Please copy out every line in the entries that includes the word "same".

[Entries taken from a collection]
○ ○ ○ ○ ○

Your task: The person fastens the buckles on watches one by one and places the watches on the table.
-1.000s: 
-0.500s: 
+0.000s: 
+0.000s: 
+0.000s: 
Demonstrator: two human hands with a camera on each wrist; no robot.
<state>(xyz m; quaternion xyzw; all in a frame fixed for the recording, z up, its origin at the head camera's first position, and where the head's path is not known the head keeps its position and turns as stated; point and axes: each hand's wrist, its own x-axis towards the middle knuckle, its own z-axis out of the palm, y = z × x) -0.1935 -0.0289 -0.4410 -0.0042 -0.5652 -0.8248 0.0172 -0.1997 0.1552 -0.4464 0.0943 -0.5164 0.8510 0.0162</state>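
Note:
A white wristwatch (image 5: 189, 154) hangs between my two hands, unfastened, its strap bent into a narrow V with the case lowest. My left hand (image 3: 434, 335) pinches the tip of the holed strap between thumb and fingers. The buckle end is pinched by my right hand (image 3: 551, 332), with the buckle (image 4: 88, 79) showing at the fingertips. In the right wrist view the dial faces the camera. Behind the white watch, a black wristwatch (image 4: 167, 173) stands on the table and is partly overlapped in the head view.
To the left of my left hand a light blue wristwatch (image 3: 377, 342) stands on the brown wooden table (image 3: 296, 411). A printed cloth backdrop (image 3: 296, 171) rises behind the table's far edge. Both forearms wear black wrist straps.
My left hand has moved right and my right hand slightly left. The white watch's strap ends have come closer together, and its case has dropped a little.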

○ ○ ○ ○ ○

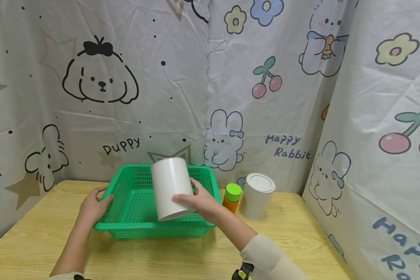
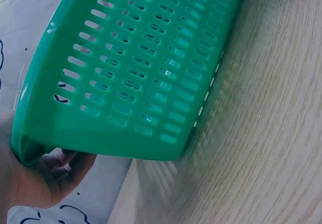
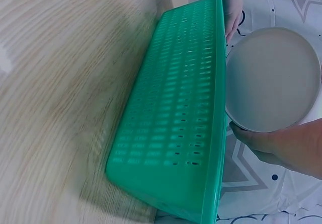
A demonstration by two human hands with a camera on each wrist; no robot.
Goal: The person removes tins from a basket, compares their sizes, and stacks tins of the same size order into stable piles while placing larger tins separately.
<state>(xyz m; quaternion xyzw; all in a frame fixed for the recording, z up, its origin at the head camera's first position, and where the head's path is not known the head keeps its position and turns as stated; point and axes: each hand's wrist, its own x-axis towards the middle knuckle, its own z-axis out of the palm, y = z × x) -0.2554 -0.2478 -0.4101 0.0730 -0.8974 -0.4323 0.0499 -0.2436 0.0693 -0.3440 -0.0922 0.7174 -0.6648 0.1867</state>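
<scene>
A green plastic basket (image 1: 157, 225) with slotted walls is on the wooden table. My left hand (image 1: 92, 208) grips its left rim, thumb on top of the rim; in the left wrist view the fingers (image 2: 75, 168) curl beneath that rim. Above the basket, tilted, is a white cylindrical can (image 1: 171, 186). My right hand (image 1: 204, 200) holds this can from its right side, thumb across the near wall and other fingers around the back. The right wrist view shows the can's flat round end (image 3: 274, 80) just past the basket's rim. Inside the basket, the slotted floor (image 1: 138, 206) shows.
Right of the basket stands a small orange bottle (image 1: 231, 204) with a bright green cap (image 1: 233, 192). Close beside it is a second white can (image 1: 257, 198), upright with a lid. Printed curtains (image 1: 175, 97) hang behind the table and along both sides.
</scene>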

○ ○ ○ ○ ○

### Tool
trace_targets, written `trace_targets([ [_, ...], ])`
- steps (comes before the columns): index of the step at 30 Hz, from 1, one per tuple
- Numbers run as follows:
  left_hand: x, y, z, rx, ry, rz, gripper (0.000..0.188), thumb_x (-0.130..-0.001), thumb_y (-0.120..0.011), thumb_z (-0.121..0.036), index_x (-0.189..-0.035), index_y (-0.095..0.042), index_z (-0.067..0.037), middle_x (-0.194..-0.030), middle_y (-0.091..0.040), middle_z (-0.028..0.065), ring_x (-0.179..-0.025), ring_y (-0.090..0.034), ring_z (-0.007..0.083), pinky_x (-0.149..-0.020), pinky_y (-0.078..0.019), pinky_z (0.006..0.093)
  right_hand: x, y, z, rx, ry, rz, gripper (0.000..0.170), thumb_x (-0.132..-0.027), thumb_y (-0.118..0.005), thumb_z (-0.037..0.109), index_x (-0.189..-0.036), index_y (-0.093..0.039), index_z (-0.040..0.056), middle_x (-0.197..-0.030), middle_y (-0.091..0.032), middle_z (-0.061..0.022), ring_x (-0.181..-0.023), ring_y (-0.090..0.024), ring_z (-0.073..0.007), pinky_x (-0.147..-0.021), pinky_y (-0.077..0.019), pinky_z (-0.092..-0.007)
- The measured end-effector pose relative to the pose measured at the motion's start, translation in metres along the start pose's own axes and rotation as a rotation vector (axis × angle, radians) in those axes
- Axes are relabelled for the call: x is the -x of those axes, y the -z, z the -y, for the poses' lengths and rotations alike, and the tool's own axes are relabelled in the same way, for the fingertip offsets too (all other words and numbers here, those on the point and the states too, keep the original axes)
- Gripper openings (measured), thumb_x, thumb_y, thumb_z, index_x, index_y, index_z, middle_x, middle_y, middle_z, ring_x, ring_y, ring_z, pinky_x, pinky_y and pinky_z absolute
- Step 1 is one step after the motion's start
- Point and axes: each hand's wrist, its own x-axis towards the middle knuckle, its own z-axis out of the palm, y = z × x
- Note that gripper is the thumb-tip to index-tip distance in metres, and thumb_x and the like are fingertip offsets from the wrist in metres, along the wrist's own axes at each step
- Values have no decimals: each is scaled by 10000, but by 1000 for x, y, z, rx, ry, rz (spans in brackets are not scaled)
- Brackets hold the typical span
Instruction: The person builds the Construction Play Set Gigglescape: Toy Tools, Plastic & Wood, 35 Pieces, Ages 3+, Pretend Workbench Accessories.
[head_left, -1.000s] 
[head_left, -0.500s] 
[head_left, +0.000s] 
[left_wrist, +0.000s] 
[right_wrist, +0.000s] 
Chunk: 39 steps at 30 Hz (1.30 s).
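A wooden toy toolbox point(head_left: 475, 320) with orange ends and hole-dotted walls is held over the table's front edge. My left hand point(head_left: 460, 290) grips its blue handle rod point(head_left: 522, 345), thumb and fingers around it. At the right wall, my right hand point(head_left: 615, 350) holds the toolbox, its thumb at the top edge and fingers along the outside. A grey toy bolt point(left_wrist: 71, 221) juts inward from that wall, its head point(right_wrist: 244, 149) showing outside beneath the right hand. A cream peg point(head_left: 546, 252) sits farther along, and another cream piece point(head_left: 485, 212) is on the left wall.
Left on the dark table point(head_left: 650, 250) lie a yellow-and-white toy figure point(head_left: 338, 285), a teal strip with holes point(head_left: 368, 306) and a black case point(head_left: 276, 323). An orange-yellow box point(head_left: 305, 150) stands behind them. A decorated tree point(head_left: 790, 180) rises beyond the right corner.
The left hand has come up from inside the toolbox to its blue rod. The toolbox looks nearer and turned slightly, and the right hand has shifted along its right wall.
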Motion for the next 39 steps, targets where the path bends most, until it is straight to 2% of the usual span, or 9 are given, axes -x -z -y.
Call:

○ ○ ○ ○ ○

» Response:
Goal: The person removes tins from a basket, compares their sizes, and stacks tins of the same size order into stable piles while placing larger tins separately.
- Axes are relabelled for the call: x is the -x of those axes, y the -z, z the -y, for the poses' lengths and rotations alike, and the tool's own axes are relabelled in the same way, for the fingertip offsets too (all other words and numbers here, those on the point and the states too, keep the original axes)

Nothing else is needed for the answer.